# Items from a dataset
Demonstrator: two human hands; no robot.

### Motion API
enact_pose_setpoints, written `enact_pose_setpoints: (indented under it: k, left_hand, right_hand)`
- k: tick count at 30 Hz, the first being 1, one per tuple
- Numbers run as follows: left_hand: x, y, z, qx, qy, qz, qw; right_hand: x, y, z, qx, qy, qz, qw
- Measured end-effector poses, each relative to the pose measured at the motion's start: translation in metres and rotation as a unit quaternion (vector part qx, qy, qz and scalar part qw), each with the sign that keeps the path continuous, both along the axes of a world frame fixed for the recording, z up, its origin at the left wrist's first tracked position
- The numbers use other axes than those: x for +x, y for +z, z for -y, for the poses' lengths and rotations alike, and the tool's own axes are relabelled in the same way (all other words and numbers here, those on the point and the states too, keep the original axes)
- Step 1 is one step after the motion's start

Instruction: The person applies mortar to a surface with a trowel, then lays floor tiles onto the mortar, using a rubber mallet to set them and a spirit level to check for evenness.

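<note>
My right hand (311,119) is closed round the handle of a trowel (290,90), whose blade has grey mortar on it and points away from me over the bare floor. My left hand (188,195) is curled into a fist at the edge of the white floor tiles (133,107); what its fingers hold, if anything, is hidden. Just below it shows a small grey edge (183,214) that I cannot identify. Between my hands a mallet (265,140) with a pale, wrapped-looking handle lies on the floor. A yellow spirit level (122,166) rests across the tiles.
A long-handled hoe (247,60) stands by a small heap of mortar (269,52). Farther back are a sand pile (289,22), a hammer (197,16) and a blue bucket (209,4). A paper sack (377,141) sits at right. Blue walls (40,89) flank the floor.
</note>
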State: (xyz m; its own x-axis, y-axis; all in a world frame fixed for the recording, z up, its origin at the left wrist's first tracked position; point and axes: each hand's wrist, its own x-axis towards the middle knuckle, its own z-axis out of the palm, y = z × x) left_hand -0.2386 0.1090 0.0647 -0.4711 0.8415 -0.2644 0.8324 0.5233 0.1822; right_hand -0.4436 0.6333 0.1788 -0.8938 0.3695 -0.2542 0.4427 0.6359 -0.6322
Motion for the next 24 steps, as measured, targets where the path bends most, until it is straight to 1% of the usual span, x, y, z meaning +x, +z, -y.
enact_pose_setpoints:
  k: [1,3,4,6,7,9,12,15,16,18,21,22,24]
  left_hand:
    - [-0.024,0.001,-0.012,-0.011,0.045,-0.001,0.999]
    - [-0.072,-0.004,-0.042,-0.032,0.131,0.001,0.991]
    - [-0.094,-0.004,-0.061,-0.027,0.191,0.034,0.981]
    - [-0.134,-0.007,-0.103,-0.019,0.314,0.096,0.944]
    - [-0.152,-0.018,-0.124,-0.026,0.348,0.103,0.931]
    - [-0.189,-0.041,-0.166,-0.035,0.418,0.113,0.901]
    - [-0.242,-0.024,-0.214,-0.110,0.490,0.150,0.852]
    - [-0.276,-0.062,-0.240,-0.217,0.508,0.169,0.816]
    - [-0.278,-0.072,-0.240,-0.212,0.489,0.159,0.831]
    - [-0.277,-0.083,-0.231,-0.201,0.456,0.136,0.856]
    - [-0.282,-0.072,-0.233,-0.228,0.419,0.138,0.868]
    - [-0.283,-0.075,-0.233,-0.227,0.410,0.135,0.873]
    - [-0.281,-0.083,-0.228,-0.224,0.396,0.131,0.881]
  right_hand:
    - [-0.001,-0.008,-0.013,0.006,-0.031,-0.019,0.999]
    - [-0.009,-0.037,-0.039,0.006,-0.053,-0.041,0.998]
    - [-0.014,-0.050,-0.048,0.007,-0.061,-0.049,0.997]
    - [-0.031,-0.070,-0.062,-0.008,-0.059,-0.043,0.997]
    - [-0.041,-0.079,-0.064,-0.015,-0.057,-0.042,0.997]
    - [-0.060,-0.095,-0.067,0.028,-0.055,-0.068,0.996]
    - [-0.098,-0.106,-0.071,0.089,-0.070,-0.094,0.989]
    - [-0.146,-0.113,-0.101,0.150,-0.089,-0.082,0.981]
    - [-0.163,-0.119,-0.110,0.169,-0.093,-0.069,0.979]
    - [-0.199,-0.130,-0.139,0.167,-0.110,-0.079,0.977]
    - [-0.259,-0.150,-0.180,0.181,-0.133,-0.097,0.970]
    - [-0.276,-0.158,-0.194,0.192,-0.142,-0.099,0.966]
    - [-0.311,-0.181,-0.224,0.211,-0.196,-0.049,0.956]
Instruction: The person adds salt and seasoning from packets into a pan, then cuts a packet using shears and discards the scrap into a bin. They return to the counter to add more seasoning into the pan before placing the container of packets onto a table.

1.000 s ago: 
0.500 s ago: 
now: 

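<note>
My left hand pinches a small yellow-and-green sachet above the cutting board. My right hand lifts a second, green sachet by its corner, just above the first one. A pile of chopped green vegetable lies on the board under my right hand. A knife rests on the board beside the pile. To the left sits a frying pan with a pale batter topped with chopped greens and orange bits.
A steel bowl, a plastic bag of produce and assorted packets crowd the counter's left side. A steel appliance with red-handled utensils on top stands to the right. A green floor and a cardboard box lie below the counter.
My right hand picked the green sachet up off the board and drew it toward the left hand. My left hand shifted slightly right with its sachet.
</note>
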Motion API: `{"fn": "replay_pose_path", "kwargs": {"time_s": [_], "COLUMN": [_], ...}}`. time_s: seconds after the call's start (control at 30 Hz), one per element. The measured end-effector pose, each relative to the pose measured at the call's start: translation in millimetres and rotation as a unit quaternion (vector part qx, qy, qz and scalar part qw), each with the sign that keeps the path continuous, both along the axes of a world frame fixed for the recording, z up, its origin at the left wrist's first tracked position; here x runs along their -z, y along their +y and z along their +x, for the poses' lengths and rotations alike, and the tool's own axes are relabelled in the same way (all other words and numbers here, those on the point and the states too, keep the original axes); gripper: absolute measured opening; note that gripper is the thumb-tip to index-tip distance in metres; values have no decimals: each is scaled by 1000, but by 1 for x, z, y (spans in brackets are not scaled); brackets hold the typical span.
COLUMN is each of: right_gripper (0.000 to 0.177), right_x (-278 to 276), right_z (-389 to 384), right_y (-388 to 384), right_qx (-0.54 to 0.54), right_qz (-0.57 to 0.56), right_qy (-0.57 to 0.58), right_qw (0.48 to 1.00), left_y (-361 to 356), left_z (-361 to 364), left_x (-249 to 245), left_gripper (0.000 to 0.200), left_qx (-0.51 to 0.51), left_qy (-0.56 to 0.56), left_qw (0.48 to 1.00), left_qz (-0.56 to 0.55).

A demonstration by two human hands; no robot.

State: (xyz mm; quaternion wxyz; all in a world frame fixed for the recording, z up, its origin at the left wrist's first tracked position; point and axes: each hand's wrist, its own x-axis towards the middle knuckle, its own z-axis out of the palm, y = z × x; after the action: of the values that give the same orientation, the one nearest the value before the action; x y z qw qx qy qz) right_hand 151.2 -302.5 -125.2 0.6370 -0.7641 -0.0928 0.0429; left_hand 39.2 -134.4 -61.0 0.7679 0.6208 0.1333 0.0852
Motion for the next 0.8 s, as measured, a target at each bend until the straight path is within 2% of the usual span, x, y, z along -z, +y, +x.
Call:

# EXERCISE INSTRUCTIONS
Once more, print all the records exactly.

# WRITTEN SOLUTION
Demonstrator: two human hands; no robot.

### Motion API
enact_pose_setpoints, written `enact_pose_setpoints: (indented under it: k, left_hand, right_hand)`
- k: tick count at 30 Hz, the first being 1, one per tuple
- Numbers run as follows: left_hand: x, y, z, qx, qy, qz, qw; right_hand: x, y, z, qx, qy, qz, qw
- Measured end-effector poses, each relative to the pose measured at the motion's start: translation in metres and rotation as a unit quaternion (vector part qx, qy, qz and scalar part qw), each with the sign that keeps the path continuous, both along the axes of a world frame fixed for the recording, z up, its origin at the left wrist's first tracked position
- The numbers use other axes than those: x for +x, y for +z, z for -y, for the poses' lengths and rotations alike, and the tool's own axes are relabelled in the same way (all other words and numbers here, those on the point and the states too, keep the original axes)
- Step 1 is one step after the motion's start

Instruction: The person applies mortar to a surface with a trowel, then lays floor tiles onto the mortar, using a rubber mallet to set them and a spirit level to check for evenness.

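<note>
My right hand (311,119) is closed round the handle of a trowel (290,90), whose blade has grey mortar on it and points away from me over the bare floor. My left hand (188,195) is curled into a fist at the edge of the white floor tiles (133,107); what its fingers hold, if anything, is hidden. Just below it shows a small grey edge (183,214) that I cannot identify. Between my hands a mallet (265,140) with a pale, wrapped-looking handle lies on the floor. A yellow spirit level (122,166) rests across the tiles.
A long-handled hoe (247,60) stands by a small heap of mortar (269,52). Farther back are a sand pile (289,22), a hammer (197,16) and a blue bucket (209,4). A paper sack (377,141) sits at right. Blue walls (40,89) flank the floor.
</note>
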State: (xyz m; its own x-axis, y-axis; all in a world frame fixed for the recording, z up, its origin at the left wrist's first tracked position; point and axes: each hand's wrist, its own x-axis towards the middle knuckle, its own z-axis out of the palm, y = z × x) left_hand -0.2386 0.1090 0.0647 -0.4711 0.8415 -0.2644 0.8324 0.5233 0.1822; right_hand -0.4436 0.6333 0.1788 -0.8938 0.3695 -0.2542 0.4427 0.6359 -0.6322
Motion for the next 24 steps, as measured, targets where the path bends most, until it is straight to 1% of the usual span, x, y, z meaning +x, +z, -y.
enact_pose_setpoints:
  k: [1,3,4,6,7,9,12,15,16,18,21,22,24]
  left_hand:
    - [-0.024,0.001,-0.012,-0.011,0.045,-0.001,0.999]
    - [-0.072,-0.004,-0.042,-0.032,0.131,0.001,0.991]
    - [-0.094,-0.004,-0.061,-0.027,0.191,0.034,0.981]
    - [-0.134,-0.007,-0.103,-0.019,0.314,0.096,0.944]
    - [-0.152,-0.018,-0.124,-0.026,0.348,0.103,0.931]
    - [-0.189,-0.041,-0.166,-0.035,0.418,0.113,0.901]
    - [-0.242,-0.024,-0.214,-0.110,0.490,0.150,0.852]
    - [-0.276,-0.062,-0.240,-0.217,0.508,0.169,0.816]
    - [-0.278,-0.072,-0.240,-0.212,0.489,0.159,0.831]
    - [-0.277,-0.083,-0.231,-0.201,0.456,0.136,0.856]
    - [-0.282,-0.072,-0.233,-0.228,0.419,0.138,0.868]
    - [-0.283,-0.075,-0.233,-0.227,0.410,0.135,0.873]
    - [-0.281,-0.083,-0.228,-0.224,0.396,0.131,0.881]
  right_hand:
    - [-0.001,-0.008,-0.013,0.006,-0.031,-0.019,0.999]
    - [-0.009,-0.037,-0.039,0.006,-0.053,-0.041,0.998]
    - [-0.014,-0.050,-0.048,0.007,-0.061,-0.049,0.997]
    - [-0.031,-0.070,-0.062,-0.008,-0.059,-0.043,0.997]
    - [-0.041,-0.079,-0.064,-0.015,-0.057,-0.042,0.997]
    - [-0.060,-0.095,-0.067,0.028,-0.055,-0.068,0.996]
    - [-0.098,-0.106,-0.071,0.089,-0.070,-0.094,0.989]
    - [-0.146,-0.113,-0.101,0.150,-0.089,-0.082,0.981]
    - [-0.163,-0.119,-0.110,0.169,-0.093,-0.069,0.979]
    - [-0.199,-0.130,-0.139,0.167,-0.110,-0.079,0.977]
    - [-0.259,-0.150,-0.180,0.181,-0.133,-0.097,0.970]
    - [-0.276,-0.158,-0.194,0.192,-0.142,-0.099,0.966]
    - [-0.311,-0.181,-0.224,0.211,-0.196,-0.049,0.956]
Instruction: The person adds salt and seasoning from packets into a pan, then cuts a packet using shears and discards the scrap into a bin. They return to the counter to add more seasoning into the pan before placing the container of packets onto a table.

1.000 s ago: 
0.500 s ago: 
now: 

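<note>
My left hand pinches a small yellow-and-green sachet above the cutting board. My right hand lifts a second, green sachet by its corner, just above the first one. A pile of chopped green vegetable lies on the board under my right hand. A knife rests on the board beside the pile. To the left sits a frying pan with a pale batter topped with chopped greens and orange bits.
A steel bowl, a plastic bag of produce and assorted packets crowd the counter's left side. A steel appliance with red-handled utensils on top stands to the right. A green floor and a cardboard box lie below the counter.
My right hand picked the green sachet up off the board and drew it toward the left hand. My left hand shifted slightly right with its sachet.
</note>
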Motion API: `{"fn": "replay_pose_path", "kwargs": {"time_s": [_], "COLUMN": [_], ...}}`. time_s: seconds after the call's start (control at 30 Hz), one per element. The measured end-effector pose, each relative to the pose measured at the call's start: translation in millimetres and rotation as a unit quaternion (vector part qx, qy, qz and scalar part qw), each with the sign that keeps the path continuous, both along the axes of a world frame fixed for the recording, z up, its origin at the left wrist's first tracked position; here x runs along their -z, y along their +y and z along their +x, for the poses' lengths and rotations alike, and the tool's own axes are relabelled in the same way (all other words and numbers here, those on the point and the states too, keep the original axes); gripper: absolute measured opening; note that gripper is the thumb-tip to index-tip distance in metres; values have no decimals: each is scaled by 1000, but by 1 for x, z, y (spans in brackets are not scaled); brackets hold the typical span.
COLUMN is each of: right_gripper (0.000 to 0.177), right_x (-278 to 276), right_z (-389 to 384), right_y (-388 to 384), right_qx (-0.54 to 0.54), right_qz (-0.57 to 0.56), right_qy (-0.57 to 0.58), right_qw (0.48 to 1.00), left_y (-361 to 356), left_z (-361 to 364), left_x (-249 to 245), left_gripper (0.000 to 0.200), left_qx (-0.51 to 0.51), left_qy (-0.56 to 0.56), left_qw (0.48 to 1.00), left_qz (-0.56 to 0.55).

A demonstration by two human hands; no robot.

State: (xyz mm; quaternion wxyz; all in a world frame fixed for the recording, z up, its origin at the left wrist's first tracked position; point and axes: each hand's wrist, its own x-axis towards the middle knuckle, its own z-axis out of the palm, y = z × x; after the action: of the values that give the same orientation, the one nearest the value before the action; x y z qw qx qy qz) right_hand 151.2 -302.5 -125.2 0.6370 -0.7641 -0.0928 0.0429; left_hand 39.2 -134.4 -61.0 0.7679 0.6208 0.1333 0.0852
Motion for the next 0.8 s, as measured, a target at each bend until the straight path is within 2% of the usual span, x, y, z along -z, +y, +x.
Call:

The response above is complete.